▶ **What you will do**: From the first line to the last, copy the data exactly and drop the pictures.

▶ **Given data**:
★ ★ ★ ★ ★

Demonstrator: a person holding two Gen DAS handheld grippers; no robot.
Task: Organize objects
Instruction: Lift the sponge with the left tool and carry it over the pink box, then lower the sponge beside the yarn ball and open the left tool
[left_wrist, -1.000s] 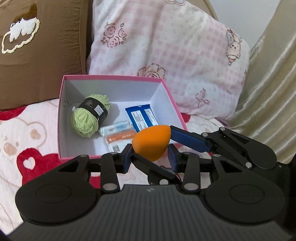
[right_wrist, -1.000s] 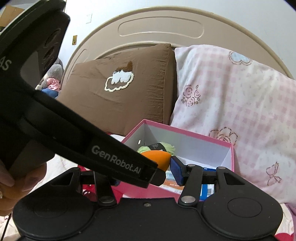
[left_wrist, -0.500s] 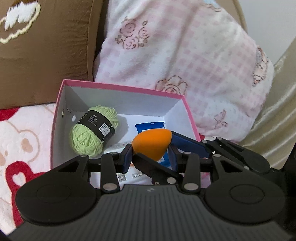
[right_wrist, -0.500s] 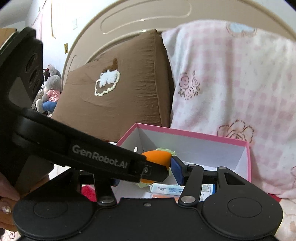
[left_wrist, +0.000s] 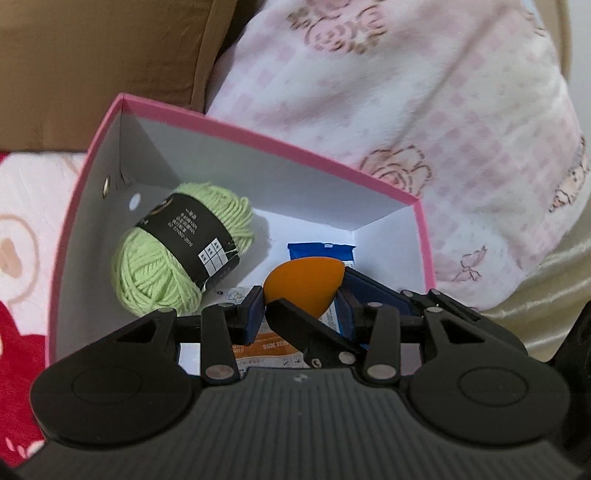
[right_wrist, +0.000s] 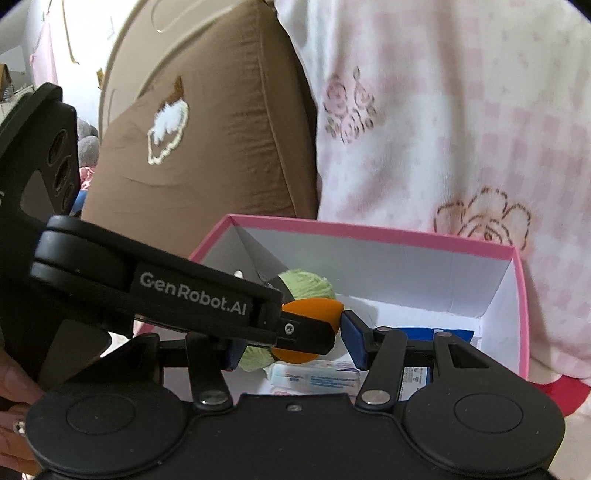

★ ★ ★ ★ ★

▶ **Expected answer**:
Demonstrator: a person holding two Gen DAS handheld grippers; no robot.
Task: Organize objects
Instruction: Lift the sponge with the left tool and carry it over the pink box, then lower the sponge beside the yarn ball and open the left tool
[left_wrist, -1.000s] 
[right_wrist, -1.000s] 
[left_wrist, -0.500s] 
[right_wrist, -0.500s] 
[left_wrist, +0.000s] 
[right_wrist, +0.000s] 

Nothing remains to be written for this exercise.